Protesting fracking and the proposed Spectra pipeline expansion in Burrillville, three Rhode Islanders were arrested at Senator Jack Reed’s Cranston office Friday afternoon. The activists are: Sherrie’Anne Andre, Pia Ward, and Nick Katkevich.
The Spectra Energy Algonquin Pipeline moves natural gas from New Jersey to New England. The expansion project, intended to lower northeast energy prices, calls for a new compressor station in Burrillville that activists say will increase pollution.
“There’s no reason we should be dumping more toxins into Burrillville’s air to meet our energy demands,” said Nick Katkevich, in a press release alerting the media of the impending arrests. “No community deserves to be the casualty of our lack of political will. It’s time for RI’s senators to stand up against the natural gas industry, and to invest instead in real sustainable energy solutions.”
Senators Jack Reed and Sheldon Whitehouse have neither supported or opposed the project. Activists say a coalition of New England senators asked for the federal regulatory process to be “fast-tracked” but a spokesman for Reed, said the letter at question calls for a “thorough and expeditious” review. Here’s the letter to Federal Energy Regulatory Commission.

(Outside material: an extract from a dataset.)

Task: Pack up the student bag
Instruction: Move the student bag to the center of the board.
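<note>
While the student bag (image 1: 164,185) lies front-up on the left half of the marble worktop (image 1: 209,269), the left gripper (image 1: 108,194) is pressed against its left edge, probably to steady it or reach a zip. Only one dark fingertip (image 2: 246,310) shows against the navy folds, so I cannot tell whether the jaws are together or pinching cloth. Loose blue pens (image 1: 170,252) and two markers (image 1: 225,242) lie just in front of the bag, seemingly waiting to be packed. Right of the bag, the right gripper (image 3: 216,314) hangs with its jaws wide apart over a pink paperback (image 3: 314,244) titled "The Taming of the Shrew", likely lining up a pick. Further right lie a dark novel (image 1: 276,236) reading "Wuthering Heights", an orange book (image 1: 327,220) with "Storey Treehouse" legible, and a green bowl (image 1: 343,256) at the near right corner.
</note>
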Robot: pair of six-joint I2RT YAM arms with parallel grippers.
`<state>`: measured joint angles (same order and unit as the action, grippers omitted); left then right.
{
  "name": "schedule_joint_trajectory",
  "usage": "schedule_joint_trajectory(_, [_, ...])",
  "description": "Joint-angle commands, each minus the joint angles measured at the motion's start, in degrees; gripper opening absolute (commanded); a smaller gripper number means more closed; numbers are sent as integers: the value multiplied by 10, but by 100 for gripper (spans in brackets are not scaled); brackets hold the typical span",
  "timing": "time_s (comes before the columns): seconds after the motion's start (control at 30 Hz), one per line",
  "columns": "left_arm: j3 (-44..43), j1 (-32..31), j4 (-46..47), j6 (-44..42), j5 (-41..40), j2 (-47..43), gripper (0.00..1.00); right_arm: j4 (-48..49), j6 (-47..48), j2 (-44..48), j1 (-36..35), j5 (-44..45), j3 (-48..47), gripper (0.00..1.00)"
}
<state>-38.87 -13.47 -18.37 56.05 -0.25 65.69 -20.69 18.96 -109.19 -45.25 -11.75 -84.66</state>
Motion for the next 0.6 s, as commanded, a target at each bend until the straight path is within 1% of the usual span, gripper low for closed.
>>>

“Peaceful civil disobedience has a long history in Rhode Island. Our office understands that and treated these individuals with the utmost respect, offered them snacks and drinks, listened to their concerns, and gave them every opportunity not to be arrested,” said Reed spokesman Chip Unruh. “But the office is not built for overnight guests and the three individuals made clear their desire for the publicity that comes with being arrested.”
“Senator Reed respects their views but also believes aging energy infrastructure brings its own set of environmental issues. He recently sat down with this group to hear their views. And to ensure their opinions are heard directly by FERC, he arranged a public meeting for them in Rhode Island. [He] believes Rhode Island needs a modern energy infrastructure so we have a more affordable and available energy supply.”
The pipeline issue is heating up on both sides in northern Rhode Island. Conservative columnist and Valley Breeze publisher Tom Ward wrote a scathing critique of the climate actions concerning the pipeline project. Whitehouse wrote a response in the Valley Breeze saying the activists protested his office as well.
“Natural gas does raise serious issues about methane leakage and ‘fracking’ technology, and I’m working to solve them,” he wrote, “but solving our regional pipeline capacity constraint is a separate issue.”
Around the northeast, climate activists are mobilizing around the issue of fracking and gas pipelines, saying the technologies are ecologically and economically unsound. Earlier in the week 64 people were arrested in Vermont for a similar direct action at Governor Pete Shumlin’s residence in Montpelier. In upstate New York, 10 people were arrested for protesting fracking and gas expansion. Each action couched itself in the parlance of the Occupy Wall Street movement.